*About this exercise*
For this exercise, repeat the listing below from its first line through the line containing "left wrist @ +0", exactly as written.

*Dataset section*
══════════
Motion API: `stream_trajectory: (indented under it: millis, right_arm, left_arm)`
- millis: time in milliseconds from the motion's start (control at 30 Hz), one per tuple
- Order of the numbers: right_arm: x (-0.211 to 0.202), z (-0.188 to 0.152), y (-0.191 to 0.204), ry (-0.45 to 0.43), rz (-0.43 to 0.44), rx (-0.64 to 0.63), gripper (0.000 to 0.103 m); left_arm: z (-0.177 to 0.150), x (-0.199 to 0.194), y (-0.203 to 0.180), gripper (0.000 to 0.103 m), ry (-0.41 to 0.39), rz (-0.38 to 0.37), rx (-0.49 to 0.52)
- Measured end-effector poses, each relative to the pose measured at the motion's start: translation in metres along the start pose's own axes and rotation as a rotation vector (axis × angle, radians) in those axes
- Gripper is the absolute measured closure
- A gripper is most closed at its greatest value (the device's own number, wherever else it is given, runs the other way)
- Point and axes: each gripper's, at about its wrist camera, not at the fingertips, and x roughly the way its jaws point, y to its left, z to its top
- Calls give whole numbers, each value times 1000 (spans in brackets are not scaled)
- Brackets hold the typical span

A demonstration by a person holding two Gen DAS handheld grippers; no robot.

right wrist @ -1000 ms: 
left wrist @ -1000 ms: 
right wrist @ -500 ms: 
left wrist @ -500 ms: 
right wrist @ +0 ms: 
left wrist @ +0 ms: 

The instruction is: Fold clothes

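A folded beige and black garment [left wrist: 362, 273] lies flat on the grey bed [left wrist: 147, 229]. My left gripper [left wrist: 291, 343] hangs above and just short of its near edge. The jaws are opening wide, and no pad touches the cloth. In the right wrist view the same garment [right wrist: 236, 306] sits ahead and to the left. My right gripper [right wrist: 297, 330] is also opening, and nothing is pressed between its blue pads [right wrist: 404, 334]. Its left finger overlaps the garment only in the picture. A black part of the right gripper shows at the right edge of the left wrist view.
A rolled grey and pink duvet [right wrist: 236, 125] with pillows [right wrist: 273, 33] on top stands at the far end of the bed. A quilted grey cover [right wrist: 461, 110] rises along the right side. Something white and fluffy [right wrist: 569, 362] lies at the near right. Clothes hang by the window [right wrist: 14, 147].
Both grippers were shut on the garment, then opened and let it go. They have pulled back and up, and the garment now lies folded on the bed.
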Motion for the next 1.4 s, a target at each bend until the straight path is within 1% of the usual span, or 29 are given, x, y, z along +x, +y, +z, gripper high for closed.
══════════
*Written answer*
Motion API: `stream_trajectory: (indented under it: millis, right_arm, left_arm)`
- millis: time in milliseconds from the motion's start (control at 30 Hz), one per tuple
- Order of the numbers: right_arm: x (-0.211 to 0.202), z (-0.188 to 0.152), y (-0.191 to 0.204), ry (-0.45 to 0.43), rz (-0.43 to 0.44), rx (-0.64 to 0.63), gripper (0.000 to 0.103 m); left_arm: z (-0.177 to 0.150), x (-0.199 to 0.194), y (-0.203 to 0.180), gripper (0.000 to 0.103 m), ry (-0.41 to 0.39), rz (-0.38 to 0.37), rx (-0.49 to 0.52)
- Measured end-effector poses, each relative to the pose measured at the motion's start: translation in metres along the start pose's own axes and rotation as a rotation vector (axis × angle, radians) in those axes
- Gripper is the absolute measured closure
- A gripper is most closed at its greatest value (the device's own number, wherever else it is given, runs the other way)
- Point and axes: each gripper's, at about its wrist camera, not at the fingertips, and x roughly the way its jaws point, y to its left, z to its top
- Calls give whole numbers, each value times 1000 (spans in brackets are not scaled)
- Brackets hold the typical span

A demonstration by a person holding two Gen DAS handheld grippers; no robot.

right wrist @ -1000 ms: 
left wrist @ -1000 ms: 
right wrist @ -500 ms: 
left wrist @ -500 ms: 
right wrist @ +0 ms: 
left wrist @ +0 ms: 

Work on this exercise has concluded.